§ **Supplied data**:
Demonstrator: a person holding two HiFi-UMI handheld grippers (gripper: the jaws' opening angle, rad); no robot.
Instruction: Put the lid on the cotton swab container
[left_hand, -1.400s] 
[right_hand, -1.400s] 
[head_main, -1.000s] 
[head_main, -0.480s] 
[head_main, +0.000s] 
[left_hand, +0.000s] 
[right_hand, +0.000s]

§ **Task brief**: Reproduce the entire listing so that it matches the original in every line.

§ **Answer box**:
Demonstrator: a person holding two HiFi-UMI handheld grippers (gripper: the jaws' opening angle, rad); no robot.
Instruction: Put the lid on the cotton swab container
[left_hand, -1.400s] 
[right_hand, -1.400s] 
[head_main, -1.000s] 
[head_main, -0.480s] 
[head_main, +0.000s] 
[left_hand, +0.000s] 
[right_hand, +0.000s]

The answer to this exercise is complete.